Available Spare: 100%
Available Spare Threshold: 10%
Percentage Used: 1%

https://lore.kernel.org/linux-btrfs/20210121222051.GB4626@dread.disaster.area/T/#u

Of course this is rather extreme workload.

I ran the referenced article through a translator (not any of the comments running down the page)
And don’t see anything that any write amplification mentioned, so is write amplification only an issue you ran into and not in the article?

Based on various benchmarks I’ve read, no one has mentioned any write amplification related to BTRFS that I can remember.
The main possible cause is what was mentioned earlier in this post… mis-alignment. And, of course the more fragmented your files are, the more write amplification you’re going to get.
The only extra latency/workload you might see related to BTRFS should be related to its journaling and generally people would notice only if they’re running a high performance workload like first person shooter online gaming. I wouldn’t expect that the extra latency making backups should be too bothersome.

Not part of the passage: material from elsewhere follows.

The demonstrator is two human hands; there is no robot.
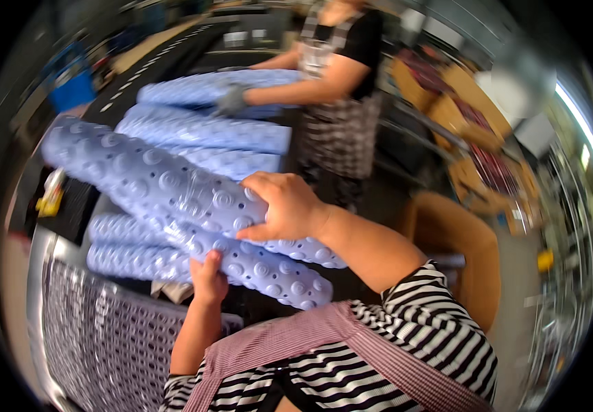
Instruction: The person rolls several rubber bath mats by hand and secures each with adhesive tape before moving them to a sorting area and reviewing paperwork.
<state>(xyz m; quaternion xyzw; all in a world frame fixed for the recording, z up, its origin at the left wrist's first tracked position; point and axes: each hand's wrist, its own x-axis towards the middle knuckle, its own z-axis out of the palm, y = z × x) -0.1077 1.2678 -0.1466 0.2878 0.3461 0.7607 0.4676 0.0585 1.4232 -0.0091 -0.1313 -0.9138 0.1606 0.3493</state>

Some personal opinions about what is described in the article…
By bit copying using dd, an exact copy is being made as backup… complete with deleted data, temporary files, etc because his script doesn’t do any housekeeping and prep before copying.
IIRC deduplicating is already done to some degree in BTRFS, I suppose details are important whatever the Russian author was looking for.
For creating backups, I highly recommend using tar instead of dd, you’ll benefit greatly from numerous features like compression.
The Russian author chose to set up crontabs. You might consider systemd timer tasks instead.